SME soon learned that teachers wanted not only to watch other teachers on tape, they also wanted to develop their own videos. The project created technology, VideoPaper Builder, to support communities of practice that reflect on their teaching and build their own cases in digital and interactive format.

The idea was piloted in Hudson, MA, where SME participants and their math coordinator shared classroom episodes. Teachers were videotaped; they screened the videos to select episodes for a case study focused on calculating the area of obtuse triangles. Teachers reviewed relevant literature, transcribed the dialogue in the selected episodes, and wrote a draft paper. But it was the Concord Consortium’s research group that transformed these separate pieces into a VideoPaper. The technology to support VideoPaper production was still unsophisticated.

A second generation of the software was prepared and the same group from Hudson was invited to create a new VideoPaper. “Building the VideoPaper allowed us to highlight the importance of giving students time to share their mathematical thinking,” said the math coordinator. However, the technology was not fully refined, and one of the teachers commented,

“When embarking on this paper I was excited to learn about the technology and to be involved with it more.

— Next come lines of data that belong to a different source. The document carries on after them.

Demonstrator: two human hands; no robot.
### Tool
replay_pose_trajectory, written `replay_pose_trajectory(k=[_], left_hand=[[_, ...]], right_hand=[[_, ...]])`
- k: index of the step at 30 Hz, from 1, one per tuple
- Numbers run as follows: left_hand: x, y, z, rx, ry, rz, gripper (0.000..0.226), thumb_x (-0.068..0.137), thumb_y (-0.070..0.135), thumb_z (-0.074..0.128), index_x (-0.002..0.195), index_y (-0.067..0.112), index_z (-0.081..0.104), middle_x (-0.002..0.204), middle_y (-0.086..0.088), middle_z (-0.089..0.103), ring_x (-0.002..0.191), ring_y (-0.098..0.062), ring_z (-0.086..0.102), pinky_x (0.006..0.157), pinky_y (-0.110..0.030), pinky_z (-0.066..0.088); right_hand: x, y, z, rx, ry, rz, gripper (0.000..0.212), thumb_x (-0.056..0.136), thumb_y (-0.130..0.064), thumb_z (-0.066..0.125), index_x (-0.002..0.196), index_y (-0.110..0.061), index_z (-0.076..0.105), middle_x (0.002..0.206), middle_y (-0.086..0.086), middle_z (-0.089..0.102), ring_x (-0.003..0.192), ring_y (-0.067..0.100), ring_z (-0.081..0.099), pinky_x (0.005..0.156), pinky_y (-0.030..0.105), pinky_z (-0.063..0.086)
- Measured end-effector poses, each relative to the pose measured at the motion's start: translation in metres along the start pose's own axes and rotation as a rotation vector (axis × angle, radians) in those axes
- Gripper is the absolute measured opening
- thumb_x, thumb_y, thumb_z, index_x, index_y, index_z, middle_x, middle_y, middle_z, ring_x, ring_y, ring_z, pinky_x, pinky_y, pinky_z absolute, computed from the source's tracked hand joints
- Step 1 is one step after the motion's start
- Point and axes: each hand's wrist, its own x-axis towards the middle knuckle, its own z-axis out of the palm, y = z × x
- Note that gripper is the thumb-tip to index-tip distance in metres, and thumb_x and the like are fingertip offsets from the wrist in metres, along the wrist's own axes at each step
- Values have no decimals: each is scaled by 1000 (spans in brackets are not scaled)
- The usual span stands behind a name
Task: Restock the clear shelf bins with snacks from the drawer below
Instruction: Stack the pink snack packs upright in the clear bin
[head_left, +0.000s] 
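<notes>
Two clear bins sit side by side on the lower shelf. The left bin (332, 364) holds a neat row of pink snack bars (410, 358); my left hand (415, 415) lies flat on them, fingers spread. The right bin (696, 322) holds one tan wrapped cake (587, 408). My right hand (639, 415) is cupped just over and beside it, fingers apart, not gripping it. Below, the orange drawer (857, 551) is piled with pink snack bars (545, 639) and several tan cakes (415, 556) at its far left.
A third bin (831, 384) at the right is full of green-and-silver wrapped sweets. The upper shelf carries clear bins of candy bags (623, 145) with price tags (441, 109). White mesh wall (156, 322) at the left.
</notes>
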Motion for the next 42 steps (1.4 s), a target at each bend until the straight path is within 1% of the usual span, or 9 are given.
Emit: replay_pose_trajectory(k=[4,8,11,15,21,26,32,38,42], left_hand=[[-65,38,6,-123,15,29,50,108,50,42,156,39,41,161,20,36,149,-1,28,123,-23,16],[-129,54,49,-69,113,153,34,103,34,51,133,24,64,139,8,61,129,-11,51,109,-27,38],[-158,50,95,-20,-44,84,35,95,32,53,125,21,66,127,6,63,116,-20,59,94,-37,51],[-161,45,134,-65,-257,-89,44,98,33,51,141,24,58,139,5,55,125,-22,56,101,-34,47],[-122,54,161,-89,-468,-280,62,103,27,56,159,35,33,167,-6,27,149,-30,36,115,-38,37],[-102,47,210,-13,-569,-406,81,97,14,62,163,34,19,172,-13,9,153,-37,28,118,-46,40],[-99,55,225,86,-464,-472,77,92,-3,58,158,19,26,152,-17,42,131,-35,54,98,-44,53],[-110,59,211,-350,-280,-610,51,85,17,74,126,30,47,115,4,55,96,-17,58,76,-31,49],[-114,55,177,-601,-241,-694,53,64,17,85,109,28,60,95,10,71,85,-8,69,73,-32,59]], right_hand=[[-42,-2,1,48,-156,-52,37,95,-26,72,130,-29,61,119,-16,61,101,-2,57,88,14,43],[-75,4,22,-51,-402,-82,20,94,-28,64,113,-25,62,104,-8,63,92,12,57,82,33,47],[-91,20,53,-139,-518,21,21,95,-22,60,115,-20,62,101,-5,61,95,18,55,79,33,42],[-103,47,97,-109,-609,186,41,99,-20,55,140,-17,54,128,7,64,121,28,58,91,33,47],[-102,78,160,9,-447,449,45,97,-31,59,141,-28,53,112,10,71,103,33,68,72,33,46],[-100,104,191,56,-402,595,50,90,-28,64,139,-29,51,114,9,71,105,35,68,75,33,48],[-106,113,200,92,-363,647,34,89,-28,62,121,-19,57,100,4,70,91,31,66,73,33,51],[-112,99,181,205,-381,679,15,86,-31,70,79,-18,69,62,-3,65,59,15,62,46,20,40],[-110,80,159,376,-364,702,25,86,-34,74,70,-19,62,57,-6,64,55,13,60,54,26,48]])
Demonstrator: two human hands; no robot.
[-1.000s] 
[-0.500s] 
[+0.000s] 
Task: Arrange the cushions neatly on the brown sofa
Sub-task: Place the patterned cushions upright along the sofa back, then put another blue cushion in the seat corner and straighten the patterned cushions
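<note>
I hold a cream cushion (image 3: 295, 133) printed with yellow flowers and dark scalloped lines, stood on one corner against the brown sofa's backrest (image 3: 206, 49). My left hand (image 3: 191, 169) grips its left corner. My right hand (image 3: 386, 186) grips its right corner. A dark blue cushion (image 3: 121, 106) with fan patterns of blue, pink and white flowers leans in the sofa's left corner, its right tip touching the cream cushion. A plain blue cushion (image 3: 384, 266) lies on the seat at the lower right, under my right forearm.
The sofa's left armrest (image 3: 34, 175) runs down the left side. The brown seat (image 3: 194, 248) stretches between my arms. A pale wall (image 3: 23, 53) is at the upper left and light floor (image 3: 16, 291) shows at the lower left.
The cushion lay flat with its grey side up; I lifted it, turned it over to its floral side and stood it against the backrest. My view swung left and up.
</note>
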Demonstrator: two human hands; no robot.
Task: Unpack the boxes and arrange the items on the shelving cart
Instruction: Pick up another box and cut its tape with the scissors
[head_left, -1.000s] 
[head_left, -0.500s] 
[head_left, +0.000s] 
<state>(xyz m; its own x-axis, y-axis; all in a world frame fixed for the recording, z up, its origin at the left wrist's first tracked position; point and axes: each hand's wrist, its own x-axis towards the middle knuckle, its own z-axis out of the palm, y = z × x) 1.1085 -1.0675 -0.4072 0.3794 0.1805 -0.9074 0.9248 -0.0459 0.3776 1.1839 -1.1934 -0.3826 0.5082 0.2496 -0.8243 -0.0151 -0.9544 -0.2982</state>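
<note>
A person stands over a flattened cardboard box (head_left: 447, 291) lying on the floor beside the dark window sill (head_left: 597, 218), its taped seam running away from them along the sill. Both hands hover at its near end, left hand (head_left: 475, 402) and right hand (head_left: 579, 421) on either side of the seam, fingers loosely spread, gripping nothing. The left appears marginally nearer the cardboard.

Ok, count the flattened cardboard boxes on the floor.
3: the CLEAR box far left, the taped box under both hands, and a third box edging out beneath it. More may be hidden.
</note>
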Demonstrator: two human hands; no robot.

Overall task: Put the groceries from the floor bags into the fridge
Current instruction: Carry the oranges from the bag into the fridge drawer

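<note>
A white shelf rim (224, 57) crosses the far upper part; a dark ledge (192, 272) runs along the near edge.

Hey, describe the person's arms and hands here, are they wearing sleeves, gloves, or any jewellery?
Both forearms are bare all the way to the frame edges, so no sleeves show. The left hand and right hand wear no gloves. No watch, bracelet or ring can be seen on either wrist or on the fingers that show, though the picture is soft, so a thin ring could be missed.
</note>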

As I moved through the paper I felt overwhelmed with the technology. The programs worked and had good directions. I knew that there was support available, but even with all of that, there was just more technology than I could keep up with.”

The SME project revised VideoPaper Builder, preserving the features that allowed users to synchronize video, text and images, while increasing the application’s power to create adjustable user interfaces, to handle different types of video and graphic formats, to write and edit basic HTML pages, to add captions to video segments, and to create a printable version of the hypertext with the corresponding index and references.

VideoPaper Builder 3 (VPB3) was released in October 2005. VPB3 is easyto- use software for creating multimedia case studies. It’s free and open source, and runs on MacOSX or Windows operating systems, with interfaces in English and Spanish. It can be viewed with any Java-enabled browser. The software can be downloaded from http://vpb.concord.org or from the enclosed CD.

Future educators are already benefiting from this tool. Daniel Cogan-Drew of Tufts University tells us, “Video- Papers have become an integral part of the pre-service teacher portfolio in the Teacher Education Program at Tufts.

Working in pairs, pre-service teachers have used VPB as a means by which to develop initial research questions into their emerging classroom practice. VPB has allowed us to reflect upon and share our classroom teaching.”

Is your classroom camera-ready? Your own video episodes can make powerful fodder for local professional development.